→ **WORK TASK**: Write out each line of the records that has "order" in it.
─── EXTRACTED MATERIAL
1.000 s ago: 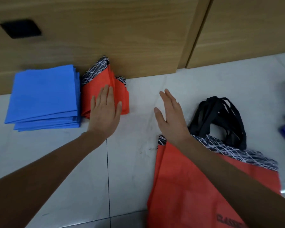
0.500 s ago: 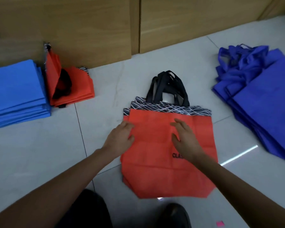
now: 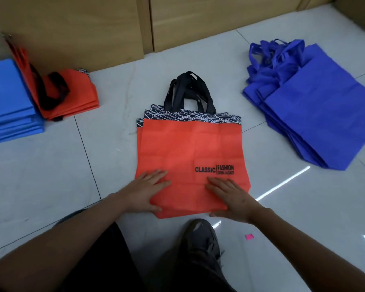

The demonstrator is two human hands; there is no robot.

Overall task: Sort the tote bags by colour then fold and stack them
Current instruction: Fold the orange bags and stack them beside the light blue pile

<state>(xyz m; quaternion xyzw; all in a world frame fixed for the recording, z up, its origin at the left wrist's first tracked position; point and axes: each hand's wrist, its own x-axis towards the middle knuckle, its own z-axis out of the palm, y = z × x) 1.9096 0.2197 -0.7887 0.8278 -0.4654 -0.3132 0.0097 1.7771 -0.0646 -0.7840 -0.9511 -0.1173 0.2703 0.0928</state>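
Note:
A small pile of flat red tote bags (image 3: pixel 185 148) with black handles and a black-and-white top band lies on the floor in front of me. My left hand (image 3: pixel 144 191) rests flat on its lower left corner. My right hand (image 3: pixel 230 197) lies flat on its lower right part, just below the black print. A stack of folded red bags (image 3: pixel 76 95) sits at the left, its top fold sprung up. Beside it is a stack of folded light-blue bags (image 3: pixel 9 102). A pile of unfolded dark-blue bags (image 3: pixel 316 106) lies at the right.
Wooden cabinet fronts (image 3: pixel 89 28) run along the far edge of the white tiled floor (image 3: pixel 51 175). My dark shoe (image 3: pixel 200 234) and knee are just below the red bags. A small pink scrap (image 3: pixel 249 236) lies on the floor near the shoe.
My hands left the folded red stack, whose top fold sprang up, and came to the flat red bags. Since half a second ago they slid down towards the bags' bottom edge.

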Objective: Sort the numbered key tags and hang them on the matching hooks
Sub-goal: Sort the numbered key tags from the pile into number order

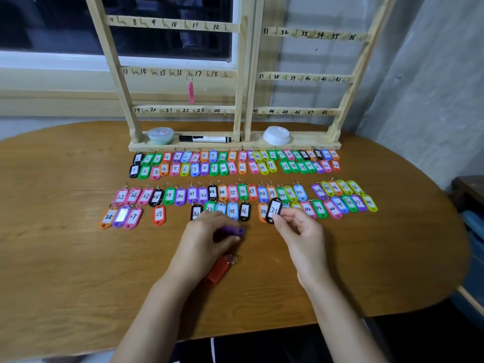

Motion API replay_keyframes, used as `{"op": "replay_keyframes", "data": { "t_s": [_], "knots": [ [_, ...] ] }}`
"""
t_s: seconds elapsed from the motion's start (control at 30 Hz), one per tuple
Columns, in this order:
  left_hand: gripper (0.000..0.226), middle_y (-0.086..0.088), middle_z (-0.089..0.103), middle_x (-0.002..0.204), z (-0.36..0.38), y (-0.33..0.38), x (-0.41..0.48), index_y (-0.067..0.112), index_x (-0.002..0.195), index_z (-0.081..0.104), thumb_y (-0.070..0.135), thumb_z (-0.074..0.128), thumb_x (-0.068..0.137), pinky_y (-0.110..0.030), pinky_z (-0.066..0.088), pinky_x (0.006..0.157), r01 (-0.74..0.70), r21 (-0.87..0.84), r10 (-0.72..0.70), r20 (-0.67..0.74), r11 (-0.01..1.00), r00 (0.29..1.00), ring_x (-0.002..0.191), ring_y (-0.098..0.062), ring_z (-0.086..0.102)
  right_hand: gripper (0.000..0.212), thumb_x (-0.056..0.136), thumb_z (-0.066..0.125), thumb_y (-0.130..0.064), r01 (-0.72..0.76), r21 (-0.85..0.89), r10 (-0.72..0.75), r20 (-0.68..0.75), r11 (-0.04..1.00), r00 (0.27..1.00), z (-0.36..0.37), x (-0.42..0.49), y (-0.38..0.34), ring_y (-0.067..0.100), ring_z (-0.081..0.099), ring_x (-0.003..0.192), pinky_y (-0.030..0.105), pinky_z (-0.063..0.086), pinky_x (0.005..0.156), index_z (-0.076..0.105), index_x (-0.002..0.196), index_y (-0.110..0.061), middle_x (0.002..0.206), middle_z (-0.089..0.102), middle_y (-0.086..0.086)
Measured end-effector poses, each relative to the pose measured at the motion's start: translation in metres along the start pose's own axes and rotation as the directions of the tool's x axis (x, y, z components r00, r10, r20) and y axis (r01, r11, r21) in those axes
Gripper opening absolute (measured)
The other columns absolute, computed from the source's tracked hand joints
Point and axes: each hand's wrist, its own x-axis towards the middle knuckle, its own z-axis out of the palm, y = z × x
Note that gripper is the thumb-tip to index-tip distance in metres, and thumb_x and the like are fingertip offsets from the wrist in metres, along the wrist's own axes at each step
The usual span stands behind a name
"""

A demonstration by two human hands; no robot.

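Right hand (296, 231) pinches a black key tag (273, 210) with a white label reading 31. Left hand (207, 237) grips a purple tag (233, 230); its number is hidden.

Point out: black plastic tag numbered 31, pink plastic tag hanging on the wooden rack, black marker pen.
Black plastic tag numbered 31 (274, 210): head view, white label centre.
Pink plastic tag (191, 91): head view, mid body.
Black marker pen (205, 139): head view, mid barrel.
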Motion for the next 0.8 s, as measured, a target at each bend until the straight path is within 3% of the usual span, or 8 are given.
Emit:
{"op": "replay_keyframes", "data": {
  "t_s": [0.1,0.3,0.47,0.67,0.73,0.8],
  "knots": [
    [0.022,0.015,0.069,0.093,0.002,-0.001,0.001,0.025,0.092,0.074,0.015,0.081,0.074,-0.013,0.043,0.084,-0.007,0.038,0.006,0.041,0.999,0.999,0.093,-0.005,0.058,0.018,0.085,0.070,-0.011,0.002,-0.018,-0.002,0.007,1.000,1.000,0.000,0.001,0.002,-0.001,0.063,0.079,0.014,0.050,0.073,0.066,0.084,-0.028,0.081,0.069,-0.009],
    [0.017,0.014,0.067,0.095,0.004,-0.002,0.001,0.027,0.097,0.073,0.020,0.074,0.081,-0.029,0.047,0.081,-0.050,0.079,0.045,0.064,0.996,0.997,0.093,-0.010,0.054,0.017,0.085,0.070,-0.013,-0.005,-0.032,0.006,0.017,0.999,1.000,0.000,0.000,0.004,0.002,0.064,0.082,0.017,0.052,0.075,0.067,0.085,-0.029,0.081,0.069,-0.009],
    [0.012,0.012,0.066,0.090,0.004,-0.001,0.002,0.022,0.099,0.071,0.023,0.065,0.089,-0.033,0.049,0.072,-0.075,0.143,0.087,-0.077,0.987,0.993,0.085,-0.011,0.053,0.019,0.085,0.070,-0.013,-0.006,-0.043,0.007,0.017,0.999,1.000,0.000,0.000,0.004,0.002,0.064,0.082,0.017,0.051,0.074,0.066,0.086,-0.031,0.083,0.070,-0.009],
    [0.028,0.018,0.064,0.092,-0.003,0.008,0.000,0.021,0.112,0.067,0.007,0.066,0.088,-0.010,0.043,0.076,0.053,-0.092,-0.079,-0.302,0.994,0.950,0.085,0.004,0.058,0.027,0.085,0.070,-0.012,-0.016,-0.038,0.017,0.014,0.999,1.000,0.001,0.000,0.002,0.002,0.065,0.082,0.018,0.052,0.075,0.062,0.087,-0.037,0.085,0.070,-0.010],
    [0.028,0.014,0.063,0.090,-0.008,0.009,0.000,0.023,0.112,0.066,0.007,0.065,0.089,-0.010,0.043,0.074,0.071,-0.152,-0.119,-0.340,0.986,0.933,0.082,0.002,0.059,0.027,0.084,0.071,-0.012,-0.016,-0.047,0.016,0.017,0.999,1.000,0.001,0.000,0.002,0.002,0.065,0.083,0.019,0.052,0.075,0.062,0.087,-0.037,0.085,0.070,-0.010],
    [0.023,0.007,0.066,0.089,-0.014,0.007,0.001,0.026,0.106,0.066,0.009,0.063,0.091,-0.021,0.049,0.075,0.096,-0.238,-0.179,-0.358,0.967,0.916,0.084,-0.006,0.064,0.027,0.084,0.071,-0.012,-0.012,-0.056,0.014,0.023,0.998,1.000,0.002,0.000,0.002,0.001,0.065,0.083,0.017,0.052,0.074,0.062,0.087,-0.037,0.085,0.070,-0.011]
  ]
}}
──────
→ **TASK RESPONSE**:
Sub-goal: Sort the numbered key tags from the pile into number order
Columns, in this order:

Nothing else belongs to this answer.